§ **RECORDS**

------------------------------

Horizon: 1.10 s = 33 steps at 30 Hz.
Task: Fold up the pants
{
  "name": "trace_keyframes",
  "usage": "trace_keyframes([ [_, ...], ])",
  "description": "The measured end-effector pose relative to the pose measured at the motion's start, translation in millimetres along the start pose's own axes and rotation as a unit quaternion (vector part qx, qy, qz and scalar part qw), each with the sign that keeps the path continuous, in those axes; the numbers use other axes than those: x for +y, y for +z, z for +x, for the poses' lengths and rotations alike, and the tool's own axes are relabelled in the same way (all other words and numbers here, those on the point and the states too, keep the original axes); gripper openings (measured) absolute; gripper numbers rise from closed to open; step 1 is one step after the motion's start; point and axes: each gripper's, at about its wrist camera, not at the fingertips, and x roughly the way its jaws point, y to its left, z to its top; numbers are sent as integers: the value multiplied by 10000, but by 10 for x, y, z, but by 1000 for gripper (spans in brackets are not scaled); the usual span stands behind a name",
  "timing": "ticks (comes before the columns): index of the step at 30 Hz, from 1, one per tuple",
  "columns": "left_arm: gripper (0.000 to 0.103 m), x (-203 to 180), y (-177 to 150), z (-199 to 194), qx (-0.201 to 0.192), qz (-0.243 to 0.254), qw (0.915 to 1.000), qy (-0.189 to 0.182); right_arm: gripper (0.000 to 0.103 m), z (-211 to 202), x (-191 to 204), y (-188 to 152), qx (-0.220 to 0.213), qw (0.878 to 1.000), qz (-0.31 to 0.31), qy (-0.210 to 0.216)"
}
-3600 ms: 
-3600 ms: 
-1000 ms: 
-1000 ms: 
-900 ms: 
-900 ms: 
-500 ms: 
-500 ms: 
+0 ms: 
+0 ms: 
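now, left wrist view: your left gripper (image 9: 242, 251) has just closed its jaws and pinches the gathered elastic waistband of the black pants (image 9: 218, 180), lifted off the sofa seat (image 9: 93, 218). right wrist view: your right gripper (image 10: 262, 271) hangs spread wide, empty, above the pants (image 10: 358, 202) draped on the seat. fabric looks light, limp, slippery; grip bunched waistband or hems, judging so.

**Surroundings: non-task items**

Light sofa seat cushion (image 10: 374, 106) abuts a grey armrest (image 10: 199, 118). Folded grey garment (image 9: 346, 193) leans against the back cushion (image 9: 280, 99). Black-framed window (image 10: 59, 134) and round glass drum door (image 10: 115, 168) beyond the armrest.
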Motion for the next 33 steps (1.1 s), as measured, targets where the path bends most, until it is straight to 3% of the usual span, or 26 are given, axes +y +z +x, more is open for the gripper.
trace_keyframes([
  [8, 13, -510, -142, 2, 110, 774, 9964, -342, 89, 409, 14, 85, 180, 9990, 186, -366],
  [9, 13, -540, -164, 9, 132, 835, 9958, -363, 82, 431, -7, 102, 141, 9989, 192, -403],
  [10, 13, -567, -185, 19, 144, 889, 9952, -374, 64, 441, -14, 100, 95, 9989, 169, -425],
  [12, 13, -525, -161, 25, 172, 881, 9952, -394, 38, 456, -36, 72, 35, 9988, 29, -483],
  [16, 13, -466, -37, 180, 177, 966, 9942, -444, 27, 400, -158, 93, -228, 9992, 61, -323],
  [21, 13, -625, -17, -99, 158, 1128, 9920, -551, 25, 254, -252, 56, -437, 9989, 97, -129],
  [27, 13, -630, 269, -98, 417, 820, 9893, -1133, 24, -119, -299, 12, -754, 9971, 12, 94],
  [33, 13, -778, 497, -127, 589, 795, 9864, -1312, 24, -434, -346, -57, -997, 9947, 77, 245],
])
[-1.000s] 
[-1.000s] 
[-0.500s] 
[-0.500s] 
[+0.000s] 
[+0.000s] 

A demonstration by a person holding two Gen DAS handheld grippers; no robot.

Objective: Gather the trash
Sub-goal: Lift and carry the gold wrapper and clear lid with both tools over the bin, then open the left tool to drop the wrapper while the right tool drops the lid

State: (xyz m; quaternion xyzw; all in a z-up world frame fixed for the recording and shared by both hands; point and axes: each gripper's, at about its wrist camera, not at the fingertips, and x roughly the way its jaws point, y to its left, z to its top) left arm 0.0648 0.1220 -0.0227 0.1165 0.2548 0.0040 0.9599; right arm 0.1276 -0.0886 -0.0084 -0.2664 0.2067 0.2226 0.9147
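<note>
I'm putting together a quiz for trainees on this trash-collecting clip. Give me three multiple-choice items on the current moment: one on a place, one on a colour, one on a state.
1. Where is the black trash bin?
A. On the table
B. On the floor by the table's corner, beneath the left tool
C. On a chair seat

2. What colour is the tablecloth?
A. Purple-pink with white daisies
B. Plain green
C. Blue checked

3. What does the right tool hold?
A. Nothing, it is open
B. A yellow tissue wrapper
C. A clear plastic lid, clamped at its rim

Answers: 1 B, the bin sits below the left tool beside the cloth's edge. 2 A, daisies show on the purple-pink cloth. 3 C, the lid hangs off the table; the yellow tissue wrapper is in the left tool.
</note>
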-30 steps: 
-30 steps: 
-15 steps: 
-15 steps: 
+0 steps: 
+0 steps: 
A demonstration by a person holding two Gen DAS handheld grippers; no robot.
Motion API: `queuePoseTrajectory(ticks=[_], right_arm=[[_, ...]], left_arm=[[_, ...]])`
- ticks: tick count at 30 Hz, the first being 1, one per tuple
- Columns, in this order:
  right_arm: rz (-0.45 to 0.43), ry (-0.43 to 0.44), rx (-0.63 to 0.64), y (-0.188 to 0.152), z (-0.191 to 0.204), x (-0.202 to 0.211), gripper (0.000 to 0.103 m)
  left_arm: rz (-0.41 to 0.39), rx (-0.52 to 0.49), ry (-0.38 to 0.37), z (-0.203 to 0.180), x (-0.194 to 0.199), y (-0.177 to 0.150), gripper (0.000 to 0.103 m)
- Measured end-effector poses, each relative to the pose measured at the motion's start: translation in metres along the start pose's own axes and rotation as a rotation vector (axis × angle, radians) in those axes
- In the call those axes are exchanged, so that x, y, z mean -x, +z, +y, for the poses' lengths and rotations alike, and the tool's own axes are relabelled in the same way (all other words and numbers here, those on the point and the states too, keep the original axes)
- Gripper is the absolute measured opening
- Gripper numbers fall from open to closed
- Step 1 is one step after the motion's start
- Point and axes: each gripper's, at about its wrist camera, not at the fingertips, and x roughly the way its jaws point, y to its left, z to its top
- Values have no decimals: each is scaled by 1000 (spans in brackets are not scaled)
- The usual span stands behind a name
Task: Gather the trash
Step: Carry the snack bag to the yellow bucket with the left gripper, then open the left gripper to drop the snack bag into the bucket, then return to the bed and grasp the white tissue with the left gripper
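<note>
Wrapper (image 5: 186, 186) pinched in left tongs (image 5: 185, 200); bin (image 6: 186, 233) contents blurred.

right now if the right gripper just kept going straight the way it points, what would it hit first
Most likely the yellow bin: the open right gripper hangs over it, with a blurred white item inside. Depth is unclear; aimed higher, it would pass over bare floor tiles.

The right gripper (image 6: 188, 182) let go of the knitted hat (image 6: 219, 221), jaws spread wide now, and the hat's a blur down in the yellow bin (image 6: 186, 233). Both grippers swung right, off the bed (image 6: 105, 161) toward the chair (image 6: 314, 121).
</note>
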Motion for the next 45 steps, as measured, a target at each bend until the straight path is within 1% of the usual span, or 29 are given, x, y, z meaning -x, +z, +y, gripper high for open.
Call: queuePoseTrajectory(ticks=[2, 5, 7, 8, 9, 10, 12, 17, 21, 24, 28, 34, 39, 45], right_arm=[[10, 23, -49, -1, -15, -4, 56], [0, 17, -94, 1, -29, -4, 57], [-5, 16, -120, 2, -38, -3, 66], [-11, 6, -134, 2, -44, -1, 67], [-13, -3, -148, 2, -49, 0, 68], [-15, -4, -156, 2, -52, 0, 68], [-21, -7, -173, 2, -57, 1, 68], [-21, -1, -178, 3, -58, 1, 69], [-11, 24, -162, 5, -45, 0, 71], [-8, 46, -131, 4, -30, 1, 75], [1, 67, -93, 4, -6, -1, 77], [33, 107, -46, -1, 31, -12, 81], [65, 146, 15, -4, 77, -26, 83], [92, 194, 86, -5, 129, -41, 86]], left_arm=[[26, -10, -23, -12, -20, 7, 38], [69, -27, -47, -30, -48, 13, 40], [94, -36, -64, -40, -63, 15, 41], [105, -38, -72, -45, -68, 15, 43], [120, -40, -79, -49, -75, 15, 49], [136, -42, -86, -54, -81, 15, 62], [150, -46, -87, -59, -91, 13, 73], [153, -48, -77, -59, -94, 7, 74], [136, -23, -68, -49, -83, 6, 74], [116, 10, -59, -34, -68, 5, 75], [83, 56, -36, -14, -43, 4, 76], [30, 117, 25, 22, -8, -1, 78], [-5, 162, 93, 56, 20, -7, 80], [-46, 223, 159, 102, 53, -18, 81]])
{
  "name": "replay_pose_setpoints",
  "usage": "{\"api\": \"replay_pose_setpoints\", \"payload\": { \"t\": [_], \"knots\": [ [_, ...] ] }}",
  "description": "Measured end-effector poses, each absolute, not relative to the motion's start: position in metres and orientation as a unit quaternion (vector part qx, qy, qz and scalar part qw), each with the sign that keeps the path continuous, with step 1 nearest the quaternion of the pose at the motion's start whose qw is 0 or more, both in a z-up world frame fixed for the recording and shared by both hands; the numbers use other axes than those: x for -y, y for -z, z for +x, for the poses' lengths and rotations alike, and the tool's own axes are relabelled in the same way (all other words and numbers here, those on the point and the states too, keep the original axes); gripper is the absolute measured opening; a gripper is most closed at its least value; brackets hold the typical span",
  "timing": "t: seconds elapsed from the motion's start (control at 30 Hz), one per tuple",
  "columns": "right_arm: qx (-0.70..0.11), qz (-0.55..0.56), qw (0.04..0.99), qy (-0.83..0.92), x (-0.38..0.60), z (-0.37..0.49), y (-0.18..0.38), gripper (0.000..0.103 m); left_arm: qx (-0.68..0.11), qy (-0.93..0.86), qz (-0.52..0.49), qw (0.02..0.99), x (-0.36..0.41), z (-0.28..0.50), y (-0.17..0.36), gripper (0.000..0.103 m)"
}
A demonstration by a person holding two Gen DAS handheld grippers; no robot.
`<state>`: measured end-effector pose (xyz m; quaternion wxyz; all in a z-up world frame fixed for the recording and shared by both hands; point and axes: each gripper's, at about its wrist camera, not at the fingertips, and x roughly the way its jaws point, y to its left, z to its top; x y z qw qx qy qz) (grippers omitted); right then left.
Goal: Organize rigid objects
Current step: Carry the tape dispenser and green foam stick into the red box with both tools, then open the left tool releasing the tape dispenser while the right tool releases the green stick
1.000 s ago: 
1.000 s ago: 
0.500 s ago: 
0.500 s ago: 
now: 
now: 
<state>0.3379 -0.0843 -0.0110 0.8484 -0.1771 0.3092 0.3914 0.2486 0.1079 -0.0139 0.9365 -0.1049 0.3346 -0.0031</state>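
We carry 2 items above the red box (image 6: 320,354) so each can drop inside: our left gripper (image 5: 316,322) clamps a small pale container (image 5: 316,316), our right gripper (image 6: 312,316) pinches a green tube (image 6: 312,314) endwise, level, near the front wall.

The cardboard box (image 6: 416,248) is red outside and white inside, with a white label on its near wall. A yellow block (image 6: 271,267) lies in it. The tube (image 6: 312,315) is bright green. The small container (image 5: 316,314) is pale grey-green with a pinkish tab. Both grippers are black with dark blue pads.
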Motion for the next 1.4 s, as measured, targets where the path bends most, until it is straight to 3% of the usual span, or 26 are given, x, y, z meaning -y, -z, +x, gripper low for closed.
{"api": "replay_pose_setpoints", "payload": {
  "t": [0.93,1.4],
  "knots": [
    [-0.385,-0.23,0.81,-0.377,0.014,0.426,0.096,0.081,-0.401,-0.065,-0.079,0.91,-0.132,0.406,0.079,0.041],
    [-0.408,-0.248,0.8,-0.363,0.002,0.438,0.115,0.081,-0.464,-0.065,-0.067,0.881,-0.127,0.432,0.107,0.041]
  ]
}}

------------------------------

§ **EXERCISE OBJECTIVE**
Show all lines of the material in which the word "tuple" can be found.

§ **OUTPUT**
  "timing": "ticks (comes before the columns): index of the step at 30 Hz, from 1, one per tuple",
- ticks: tick count at 30 Hz, the first being 1, one per tuple
  "timing": "t: seconds elapsed from the motion's start (control at 30 Hz), one per tuple",

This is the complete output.